Answer with one number only: how many lines in this material contain the word "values"?

*** Opening of Exercise data ***

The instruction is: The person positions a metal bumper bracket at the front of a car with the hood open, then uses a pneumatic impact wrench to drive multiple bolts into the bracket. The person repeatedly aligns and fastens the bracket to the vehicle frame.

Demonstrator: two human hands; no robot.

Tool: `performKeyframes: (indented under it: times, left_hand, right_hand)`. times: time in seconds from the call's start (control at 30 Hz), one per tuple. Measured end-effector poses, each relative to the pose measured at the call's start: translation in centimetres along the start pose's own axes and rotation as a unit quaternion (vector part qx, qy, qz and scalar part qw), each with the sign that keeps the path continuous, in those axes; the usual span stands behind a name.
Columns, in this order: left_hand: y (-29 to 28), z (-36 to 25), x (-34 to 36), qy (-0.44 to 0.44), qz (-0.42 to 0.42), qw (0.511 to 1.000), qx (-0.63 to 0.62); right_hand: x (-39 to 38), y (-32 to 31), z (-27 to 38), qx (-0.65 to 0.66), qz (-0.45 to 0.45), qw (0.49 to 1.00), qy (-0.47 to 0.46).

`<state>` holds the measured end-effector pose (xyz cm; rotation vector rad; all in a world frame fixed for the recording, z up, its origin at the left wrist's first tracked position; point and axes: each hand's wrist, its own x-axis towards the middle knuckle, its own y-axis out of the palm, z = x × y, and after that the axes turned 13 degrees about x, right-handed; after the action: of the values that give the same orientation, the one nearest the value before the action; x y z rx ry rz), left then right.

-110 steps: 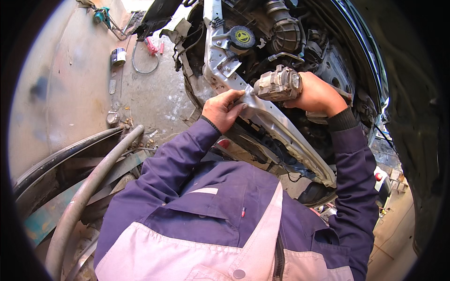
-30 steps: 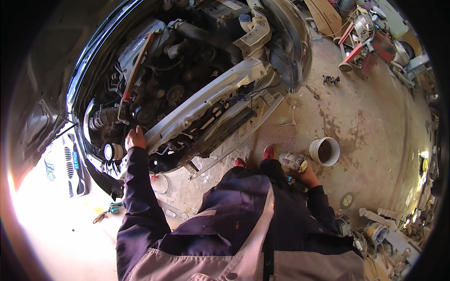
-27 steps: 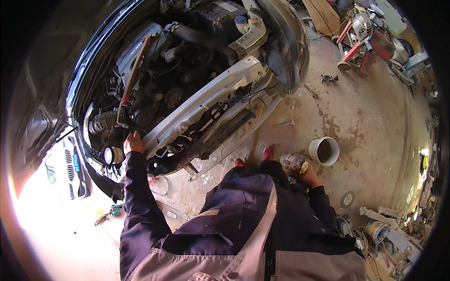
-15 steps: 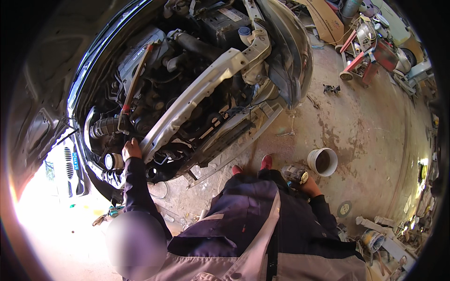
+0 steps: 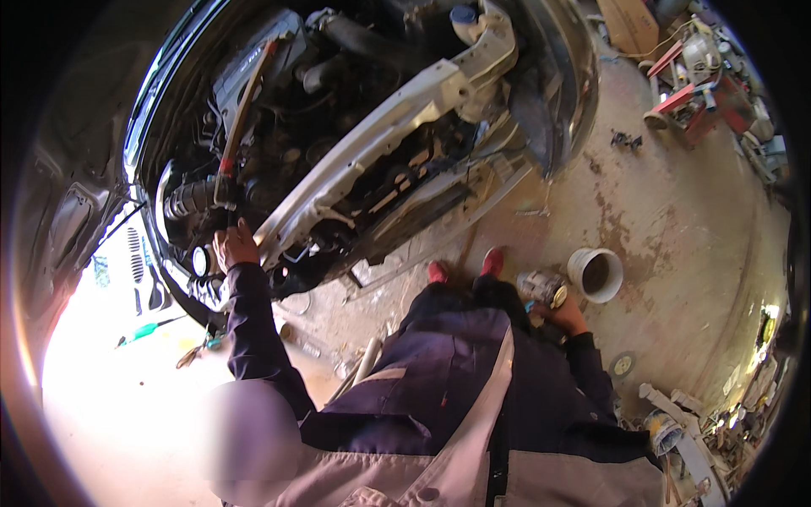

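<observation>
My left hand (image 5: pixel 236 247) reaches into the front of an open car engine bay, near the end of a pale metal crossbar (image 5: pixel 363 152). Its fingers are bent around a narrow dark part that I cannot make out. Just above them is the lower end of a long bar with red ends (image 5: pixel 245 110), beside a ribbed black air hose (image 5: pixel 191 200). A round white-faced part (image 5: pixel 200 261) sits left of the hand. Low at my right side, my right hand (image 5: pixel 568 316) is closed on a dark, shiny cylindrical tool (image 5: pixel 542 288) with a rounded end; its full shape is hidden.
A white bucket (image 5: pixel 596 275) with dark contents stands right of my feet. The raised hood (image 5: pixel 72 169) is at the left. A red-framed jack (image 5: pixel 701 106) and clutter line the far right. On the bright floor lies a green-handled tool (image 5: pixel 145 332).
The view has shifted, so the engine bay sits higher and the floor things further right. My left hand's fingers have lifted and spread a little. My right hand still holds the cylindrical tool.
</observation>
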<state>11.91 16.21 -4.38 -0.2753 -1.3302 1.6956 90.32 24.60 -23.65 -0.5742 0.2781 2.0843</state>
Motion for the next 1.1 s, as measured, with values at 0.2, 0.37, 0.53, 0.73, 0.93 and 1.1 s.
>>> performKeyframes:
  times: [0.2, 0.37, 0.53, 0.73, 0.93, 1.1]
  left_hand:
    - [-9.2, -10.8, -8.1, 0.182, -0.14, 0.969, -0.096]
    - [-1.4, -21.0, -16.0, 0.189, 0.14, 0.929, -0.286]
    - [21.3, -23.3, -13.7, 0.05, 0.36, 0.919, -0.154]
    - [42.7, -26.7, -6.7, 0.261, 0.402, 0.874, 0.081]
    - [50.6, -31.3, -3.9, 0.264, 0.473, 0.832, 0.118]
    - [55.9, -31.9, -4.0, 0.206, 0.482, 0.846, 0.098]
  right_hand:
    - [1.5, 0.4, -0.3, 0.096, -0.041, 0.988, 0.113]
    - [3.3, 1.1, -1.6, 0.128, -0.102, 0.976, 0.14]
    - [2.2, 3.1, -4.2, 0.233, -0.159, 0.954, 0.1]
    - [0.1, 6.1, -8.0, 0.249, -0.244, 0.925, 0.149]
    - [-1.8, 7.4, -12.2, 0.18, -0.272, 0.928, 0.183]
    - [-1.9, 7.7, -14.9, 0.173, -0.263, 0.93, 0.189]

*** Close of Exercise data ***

Task output –
2